At the beginning of this term, Aurora Cable camera people had a pool going. They bet how often and when a phrase would be used by one or other councillor. It seems I was in the habit of saying "Forty years ago". After I learned that I tried to avoid being so predictable. I would say instead "a hundred years ago". I am not about to give up an advantage.


When the flurry of nasty anonymous comments came in response to my Kangaroo Court Blog, I used the process to devine the authors. Words and phrases were a dead giveaway. The writers were not strangers.

Heather Sisman argues I can not make assumptions. Why not, I say? Why should they have all the fun I was simply exercising my intuition. At my time of life, it is a well-honed skill. It's my business to listen carefully and store away for future reference.


Paranoia is probably the main occupational hazard for politicians at every level. We are deemed to have thick skins. In fact, the opposite is the case. A reputation for honesty and straight talk is a precious asset. It is built in the face of conventional wisdom that there is no such thing as an honest politician. It is easy to lose and easier to squander.

Remember the old maxim: "You can fool some of the people some of the time. You can not fool all of the people all of the time" Relatively speaking, politicians tend to have a short shelf life. Life in a goldfish bowl is not how it seems. and things are always tougher than imagined.

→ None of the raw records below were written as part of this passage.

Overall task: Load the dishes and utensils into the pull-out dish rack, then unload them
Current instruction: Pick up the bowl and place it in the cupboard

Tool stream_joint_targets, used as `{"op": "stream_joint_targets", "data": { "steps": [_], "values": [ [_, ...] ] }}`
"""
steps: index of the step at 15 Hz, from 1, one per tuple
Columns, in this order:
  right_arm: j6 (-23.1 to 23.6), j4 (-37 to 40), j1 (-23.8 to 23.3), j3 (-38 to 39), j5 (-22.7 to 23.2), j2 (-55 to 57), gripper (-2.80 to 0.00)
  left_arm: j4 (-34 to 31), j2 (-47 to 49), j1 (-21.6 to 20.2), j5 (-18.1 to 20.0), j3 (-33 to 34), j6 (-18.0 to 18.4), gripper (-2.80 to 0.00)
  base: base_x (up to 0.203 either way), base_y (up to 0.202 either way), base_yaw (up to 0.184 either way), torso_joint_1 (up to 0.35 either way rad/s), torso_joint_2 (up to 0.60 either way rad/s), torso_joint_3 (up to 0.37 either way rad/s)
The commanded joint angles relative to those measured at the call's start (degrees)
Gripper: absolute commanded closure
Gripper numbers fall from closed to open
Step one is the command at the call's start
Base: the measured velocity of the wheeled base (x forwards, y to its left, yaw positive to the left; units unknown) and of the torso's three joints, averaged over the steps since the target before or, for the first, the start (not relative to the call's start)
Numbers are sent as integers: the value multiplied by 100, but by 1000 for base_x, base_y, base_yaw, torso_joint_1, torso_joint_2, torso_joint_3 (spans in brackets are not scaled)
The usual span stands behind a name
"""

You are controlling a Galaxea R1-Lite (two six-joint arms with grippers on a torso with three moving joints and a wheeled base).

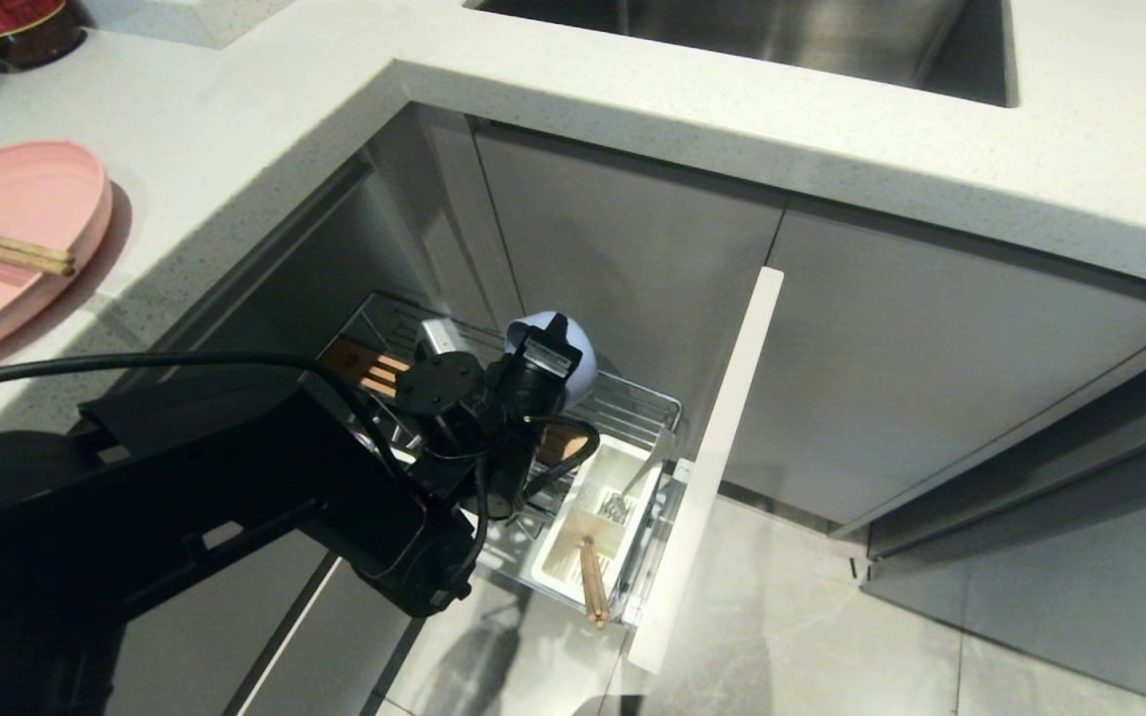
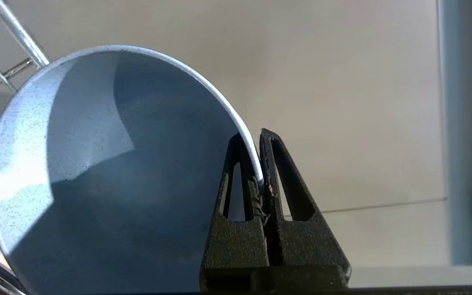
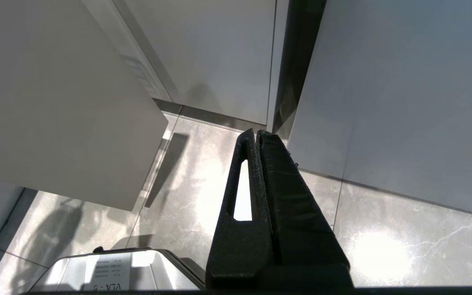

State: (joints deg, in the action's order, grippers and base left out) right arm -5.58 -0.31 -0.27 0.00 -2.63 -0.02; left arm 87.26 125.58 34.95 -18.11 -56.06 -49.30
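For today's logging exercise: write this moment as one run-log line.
left gripper: shut on light-blue bowl rim, over dish rack | right gripper: shut, parked | pink plate: on counter

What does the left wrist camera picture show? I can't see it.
The left gripper pinches the rim of a light-blue bowl, one finger inside and one outside. Chrome wires of the dish rack show behind it.

Matte speckled plastic bowl (image 2: 96, 164), shiny chrome wire rack (image 1: 633, 398) (white plastic cutlery box (image 1: 588, 527) inside), wooden chopsticks (image 1: 6, 249).
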Motion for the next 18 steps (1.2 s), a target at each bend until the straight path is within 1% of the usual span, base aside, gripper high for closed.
{"op": "stream_joint_targets", "data": {
  "steps": [1,4,8,14,18],
  "values": [
    [-4,-4,0,0,0,-24,0,40,-15,-35,-29,3,-268,0,0,0,0,0,0,0],
    [-4,-4,0,0,0,-24,0,40,37,-59,-61,43,-545,0,0,0,0,0,0,0],
    [-4,-4,0,0,0,-24,0,40,125,-50,-97,69,-756,0,0,0,0,0,0,0],
    [-4,-4,0,0,0,-24,0,40,151,-32,-175,96,-790,0,0,0,0,0,0,0],
    [-4,-4,0,0,0,-24,0,40,112,-32,-176,87,-749,0,0,0,0,0,0,0]
  ]
}}
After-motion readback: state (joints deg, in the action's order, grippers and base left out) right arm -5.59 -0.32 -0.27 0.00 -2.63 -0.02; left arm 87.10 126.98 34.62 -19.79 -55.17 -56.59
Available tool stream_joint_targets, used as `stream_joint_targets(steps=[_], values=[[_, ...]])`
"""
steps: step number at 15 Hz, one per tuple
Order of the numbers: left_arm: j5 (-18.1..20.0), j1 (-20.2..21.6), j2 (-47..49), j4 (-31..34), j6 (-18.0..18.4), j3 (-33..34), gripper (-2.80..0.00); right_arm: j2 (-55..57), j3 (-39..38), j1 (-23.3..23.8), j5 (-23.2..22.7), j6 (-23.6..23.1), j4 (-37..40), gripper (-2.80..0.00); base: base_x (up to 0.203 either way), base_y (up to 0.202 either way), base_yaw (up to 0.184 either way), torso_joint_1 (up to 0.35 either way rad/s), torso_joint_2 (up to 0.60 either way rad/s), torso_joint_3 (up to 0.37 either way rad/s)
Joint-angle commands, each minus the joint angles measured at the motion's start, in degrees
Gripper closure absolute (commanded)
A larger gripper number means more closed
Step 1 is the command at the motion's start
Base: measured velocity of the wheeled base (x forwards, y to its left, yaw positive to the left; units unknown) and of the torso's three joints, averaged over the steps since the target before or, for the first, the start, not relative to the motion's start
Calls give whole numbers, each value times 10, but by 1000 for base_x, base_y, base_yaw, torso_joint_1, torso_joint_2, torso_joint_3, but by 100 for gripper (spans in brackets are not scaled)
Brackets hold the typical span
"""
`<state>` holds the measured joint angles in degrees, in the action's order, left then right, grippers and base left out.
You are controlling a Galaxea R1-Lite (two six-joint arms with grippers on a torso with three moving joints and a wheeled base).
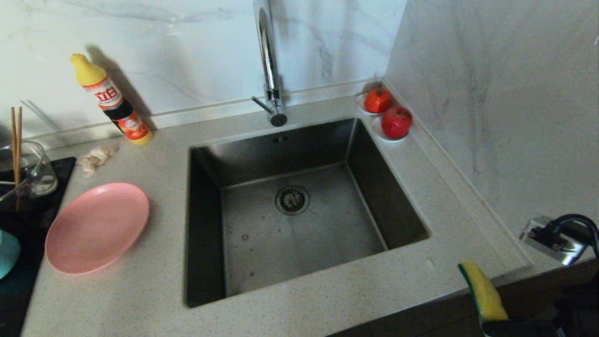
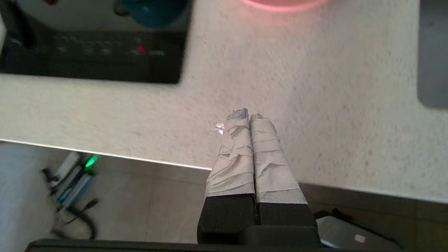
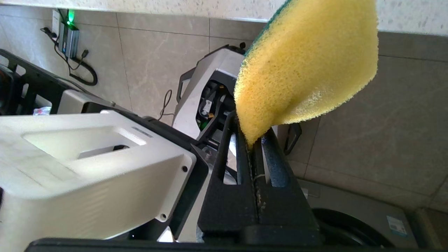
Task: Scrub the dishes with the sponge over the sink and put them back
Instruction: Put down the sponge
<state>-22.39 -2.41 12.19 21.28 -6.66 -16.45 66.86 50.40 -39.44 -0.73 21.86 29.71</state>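
The pink plate (image 1: pixel 96 227) lies on the counter left of the steel sink (image 1: pixel 299 206); its rim (image 2: pixel 283 3) also shows in the left wrist view. Beside it sits the teal bowl (image 1: pixel 7 252) (image 2: pixel 154 12) on a black hob. Brown chopsticks (image 1: pixel 16 140) stand in a glass jug. My right gripper (image 3: pixel 252 140) is shut on one end of the yellow sponge (image 3: pixel 308 63) (image 1: pixel 482 290), holding it upright off the counter's front right edge. My left gripper (image 2: pixel 249 115) is shut and empty, low over the counter's front edge near the plate; the head view does not show it.
A tall chrome tap (image 1: pixel 269 61) rises behind the sink. A soap bottle (image 1: pixel 112 100) and an off-white rag (image 1: pixel 96 157) lie at the back left. Two saucers with red fruit (image 1: pixel 388 114) sit in the back right corner. The black hob (image 2: pixel 94 56) holds the jug (image 1: pixel 32 173).
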Motion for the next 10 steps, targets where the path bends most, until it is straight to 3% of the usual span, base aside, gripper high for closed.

It's a bit like being a new parent. You don't know anything about it. But you know you wont make the same mistakes your parents did.

If you are lucky, your parents will still remember what it was like to be new parents. Their advantage is knowing everything new parents know ... and a lot more besides.

1 comment:

Heather said...

We call it "doing the Evelyn". You have to raise your right hand higher than your left, and squirrel your face up as if you cannot believe what you've just heard. I have to tell you though, that it's not only my family that "does the Evelyn". I see it in your gang all the time :o)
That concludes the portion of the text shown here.